Antonio Archangelo/Coluna PolítiKa

O período de ‘quarentena’ era de dois anos, que foi reduzido para seis meses (Foto: Arquivo / Simpósio de Educação)
O período de ‘quarentena’ era de dois anos, que foi reduzido para seis meses (Foto: Arquivo / Simpósio de Educação)

A Prefeitura de Rio Claro, através de nota, confirmou o desligamento de professores celetistas, escolhidos por meio de processo seletivo. De acordo com o Executivo, sem precisar o número de trabalhadores afetados pela decisão, a medida é para atender ao que reza a legislação em vigor.

“A prefeitura está cumprindo a lei. Esse período fora da rede municipal atende a especificações da lei e é exigido pelo Tribunal de Contas”, cita.

“Os professores celetistas, escolhidos por meio de processo seletivo, são contratados pelo município em caráter temporário. A legislação estabelece que, findo o prazo de serviços previsto na contratação, esses professores temporários fiquem por um determinado período sem prestar serviço à rede municipal, para que não seja caracterizada continuidade na prestação de serviços”, alegou em nota.

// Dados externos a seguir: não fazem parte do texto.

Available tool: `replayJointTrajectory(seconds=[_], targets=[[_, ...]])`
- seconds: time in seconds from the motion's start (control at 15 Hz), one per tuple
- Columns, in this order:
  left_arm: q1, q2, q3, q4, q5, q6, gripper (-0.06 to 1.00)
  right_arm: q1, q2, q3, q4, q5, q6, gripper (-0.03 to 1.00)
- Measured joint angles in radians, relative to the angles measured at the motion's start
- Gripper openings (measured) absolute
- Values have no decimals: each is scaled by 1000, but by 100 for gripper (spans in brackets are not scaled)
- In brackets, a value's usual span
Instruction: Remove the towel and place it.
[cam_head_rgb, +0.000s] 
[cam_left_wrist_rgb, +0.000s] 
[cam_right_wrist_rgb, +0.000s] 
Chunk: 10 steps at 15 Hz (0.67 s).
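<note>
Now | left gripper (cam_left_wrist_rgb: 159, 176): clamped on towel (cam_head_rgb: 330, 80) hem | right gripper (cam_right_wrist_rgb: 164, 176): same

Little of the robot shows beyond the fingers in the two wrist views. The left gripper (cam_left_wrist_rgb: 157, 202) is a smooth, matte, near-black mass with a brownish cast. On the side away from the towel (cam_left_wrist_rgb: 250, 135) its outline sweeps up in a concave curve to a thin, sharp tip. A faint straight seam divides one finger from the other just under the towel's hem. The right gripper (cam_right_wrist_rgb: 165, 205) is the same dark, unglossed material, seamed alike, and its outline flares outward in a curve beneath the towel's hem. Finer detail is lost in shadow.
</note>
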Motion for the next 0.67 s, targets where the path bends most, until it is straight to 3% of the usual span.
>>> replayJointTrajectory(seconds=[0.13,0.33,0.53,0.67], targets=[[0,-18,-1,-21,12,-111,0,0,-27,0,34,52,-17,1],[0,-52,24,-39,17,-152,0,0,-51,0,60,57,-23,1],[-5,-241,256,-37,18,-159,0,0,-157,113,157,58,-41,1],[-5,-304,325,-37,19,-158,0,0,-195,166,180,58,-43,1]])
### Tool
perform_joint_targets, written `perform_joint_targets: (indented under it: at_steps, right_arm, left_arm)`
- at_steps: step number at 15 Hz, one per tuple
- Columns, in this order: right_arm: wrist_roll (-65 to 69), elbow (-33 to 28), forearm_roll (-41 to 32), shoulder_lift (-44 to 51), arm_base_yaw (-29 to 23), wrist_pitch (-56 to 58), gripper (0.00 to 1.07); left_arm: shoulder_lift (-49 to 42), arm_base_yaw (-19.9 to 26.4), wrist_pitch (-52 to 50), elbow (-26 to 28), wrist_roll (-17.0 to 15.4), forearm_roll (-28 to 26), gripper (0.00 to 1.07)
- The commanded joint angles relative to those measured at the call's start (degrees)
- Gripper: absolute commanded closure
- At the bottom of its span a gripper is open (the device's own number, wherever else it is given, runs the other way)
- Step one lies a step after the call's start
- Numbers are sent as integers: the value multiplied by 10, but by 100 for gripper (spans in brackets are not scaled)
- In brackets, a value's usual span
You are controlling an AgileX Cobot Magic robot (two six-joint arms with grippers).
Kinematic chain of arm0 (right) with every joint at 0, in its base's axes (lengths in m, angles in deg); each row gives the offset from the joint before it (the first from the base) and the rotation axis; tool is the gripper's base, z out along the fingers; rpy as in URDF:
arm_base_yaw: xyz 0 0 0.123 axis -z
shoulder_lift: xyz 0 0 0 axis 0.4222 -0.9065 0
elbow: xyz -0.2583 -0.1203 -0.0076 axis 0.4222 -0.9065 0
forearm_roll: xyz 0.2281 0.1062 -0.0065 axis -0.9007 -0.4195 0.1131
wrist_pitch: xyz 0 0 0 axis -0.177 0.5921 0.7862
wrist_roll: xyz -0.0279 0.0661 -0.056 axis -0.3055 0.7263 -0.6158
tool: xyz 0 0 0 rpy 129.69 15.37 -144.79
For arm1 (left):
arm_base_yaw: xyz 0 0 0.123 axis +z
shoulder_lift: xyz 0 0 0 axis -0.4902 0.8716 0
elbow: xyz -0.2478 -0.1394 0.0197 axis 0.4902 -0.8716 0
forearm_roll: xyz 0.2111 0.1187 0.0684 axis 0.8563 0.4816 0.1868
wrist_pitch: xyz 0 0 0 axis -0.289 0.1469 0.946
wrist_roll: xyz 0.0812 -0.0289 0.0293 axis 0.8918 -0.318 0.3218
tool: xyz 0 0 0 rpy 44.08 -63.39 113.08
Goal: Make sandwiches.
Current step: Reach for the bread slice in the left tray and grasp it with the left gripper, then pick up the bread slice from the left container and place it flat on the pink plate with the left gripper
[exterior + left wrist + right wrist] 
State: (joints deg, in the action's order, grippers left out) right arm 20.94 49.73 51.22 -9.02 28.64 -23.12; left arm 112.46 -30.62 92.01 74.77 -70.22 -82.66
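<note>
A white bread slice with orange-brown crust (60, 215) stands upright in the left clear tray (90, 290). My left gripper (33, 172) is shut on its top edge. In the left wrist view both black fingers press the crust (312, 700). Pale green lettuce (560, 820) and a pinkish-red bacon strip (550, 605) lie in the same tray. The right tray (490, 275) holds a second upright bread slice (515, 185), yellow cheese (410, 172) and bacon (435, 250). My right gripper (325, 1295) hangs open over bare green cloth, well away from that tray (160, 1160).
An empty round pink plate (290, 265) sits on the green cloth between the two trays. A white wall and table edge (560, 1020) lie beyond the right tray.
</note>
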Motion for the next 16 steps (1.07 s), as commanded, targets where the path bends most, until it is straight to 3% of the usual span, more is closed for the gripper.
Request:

“Esse período de ‘quarentena’ era de dois anos. A prefeitura enviou projeto à Câmara Municipal e foi aprovado novo período, que agora é de seis meses”, concluiu.

VALE A PENA LEMBRAR: DEMISSÕES EM 2007

Cabe lembrar que a medida não é inédita dentro do serviço público municipal. Em 2007, por exemplo, 243 servidores foram demitidos. Na época, o secretário da Administração, Sérgio Ferreira, observava que a medida seguia determinação judicial, “já que esses funcionários foram contratados sem concurso público a partir de 1988”.

Naquela época, questionado sobre a contratação de eventuais em outras secretarias, fora da Educação, Ferreira afirmava que isso não ia acontecer. “Há trabalhadores que ainda estão na máquina pública para concluir serviços em andamento, mas eles serão desligados a curto prazo”, finalizou na oportunidade.